Continentes se juntaram e se separaram, formando e fechando novos oceanos. As
plantas — no começo, apenas pequenas, parecidas com os musgos atuais —
gradualmente cresceram. Surgiram as samambaias, que chegaram a ser tão altas
que formaram florestas, que até então não existiam. A quantidade de florestas
foi tão grande que capturou grandes quantidades de gás carbônico da atmosfera,
gerando o inverso do efeito estufa, resultando em uma glaciação gigantesca no
planeta no Carbonífero.
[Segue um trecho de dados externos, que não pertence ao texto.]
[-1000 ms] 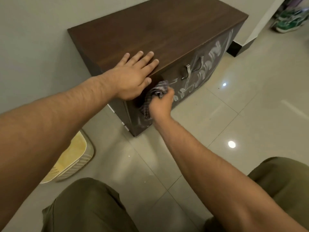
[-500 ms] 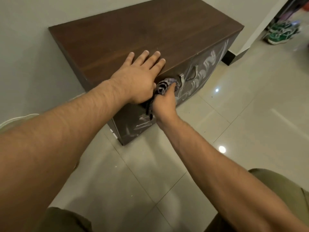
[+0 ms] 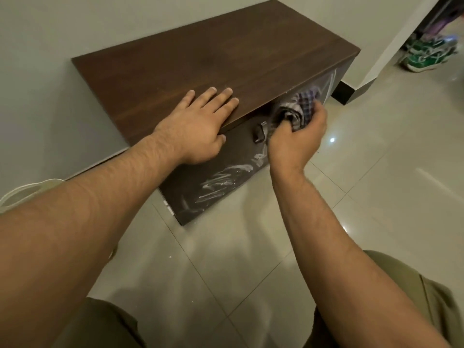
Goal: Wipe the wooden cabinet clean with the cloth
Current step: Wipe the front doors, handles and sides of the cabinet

Com muito oxigênio, alguns insetos (que não têm
diafragma para respirar, como nós) puderam crescer muito e chegar a quase 80
centímetros. Surgiram as cicas e as coníferas. Cadeias montanhosas se formaram.
Continentes
grandes formaram áreas desérticas. Mais “recentemente”, há menos de 250 milhões
de anos, no Jurássico, surgiram as plantas com flor, no começo também pequenas.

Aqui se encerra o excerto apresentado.